Hotel Nomad Palace, a meeting point for travellers heading to Merzouga campsite. Said introduced us to Hassan, his cousin, and we met other travellers. (Life comes with surprises, and little did we know this was the beginning of beautiful friendships)
The room that we were brought to for a quick shower and prayers, had an open concept toilet. Only curtains covering the WC and shower area. Kinda uncomfortable since we are not used to it, but not all rooms are like that. Take note! Quite honestly, I was nervous about the desert stay. I’m so particular about washrooms, tendency not to sleep well in tents, etc. It’s been a while since I went for camps!
Past 6pm, it was time to ride on the camels. 1.5hr ride to the campsite! No wonder Said warned us it could be our first and last camel ride. The last time I rode on an animal was 4 years ago, on a horse in the outskirts of Madinah! I get very nervous with animals. We aren’t really best of friends. Haha.
The first thing that came to mind when I was struggling to get on the camel, was “how far and for how long did the Prophet travel?”
“In the name of Allah, and Praise be to Allah. Glory unto Him Who created this transportation, for us, though we were unable to create it on our own. And unto our Lord we shall return.”
I got restless. I couldn’t sit still. And I kept looking back cos Nihla’s camel keep getting closer and almost kissing my camel. Hilarious! Well, we survived the ride. Stopped for a while to capture a beautiful sunset.

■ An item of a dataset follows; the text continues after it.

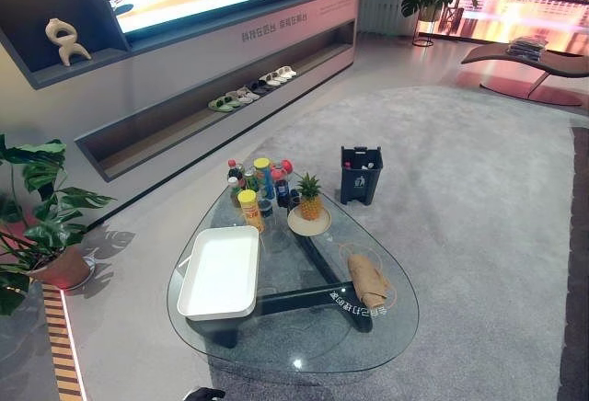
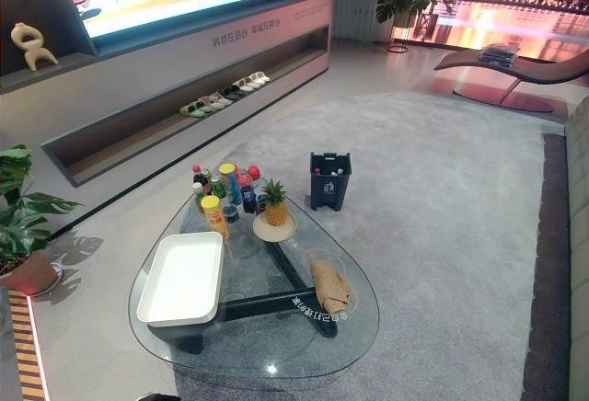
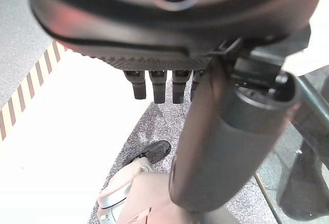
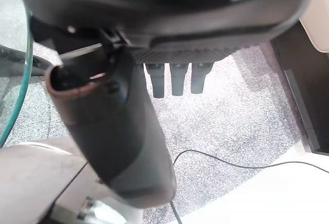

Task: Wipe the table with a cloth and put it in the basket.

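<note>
A crumpled brown cloth [image 1: 368, 279] lies on the right side of the rounded glass table [image 1: 294, 357]. A white rectangular tray-like basket [image 1: 221, 272] rests on the table's left side, with nothing in it. My left hand [image 3: 157, 88] hangs low beside the table, over the carpet, fingers straight and thumb relaxed, holding nothing. My right hand [image 4: 177, 82] hangs the same way over the grey carpet, open, well away from the cloth.
Several bottles [image 1: 258, 185] and a pineapple on a round plate [image 1: 310, 200] crowd the table's far end. A dark blue bin [image 1: 361, 174] stands on the carpet behind the table. A potted plant [image 1: 37, 226] stands at the left. The table's near edge lies just ahead.
</note>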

The night at the tent was a bit different from what I imagined it to be. I was craving for grilled lamb (a whole lamb!). But well, our group was too small I guess. We had rice with beef tagine and fruits. Due to a miscommunication, we didn’t take bottled water from Nomad Palace, thinking there will be supply at the tent. Apparently, not. I was thirsty! A kind Spanish couple who brought their own wine, gave us their bottled water. We were so thankful for that.
We were entertained by Berbers, playing on their drums and clappers, which I tried and failed miserably. Hindi songs by Indian and Pakistani tourists, even by the local men. Hindi movies – you have conquered the vast desert! The tourists were surprised I could sing or hum to some popular songs.
A pity, the camera isn’t great enough to capture the happening night. A few things I’ve learnt in that one night:
1. Singapore is known as the Far East. Far and expensive (on point)!
2. Lame jokes and riddles are universal. The Moroccan guys told us a riddle that I’ve heard in my concrete jungle. “What are the 2 steps to put the elephant in fridge? How about 3 steps to put the giraffe in the fridge? The animals had a party. Why didn’t the giraffe join in the party?” HAHA
3. Stay in the desert, mingle with foreigners and you’ll master Spanish and French in no time. Ok, I have to stay in the desert.
It was just 2 of us in the tent of 4 beds. I barely slept cos there was a cat meowing (cat phobia) throughout the night and it felt so near, and someone was snoring loudly.
10 May 2014, Saturday
We were the first to be up at 4am for Subuh prayers. Despite the cold morning, we sat outside staring in awe, the star-studded sky. Such a pity that the rest of the group missed it. The night before it rained and stars were shadowed by the puffy clouds.
Nearing sunrise, the Spanish couple woke up to catch the sunrise. The husband signalled to me, “Come, see it here!” To think that Algeria was just there across the desert.
I witnessed how the camels woke their owners up. Probably for prayers? Hehe.
It was another 1.5hr camel ride to Nomad Palace. This time with Raoul and Mercedes.
The contours on the sand dunes, reminded me of the paddy fields in Bali. In the morning, the desert sand seems more refined and in a far more radiant orange hues than the previous day. To witness the changing hues of the golden sand sea was a moment of realisation of His creation.
After a simple breakfast at Nomad Palace, we continued our journey to Dades Valley.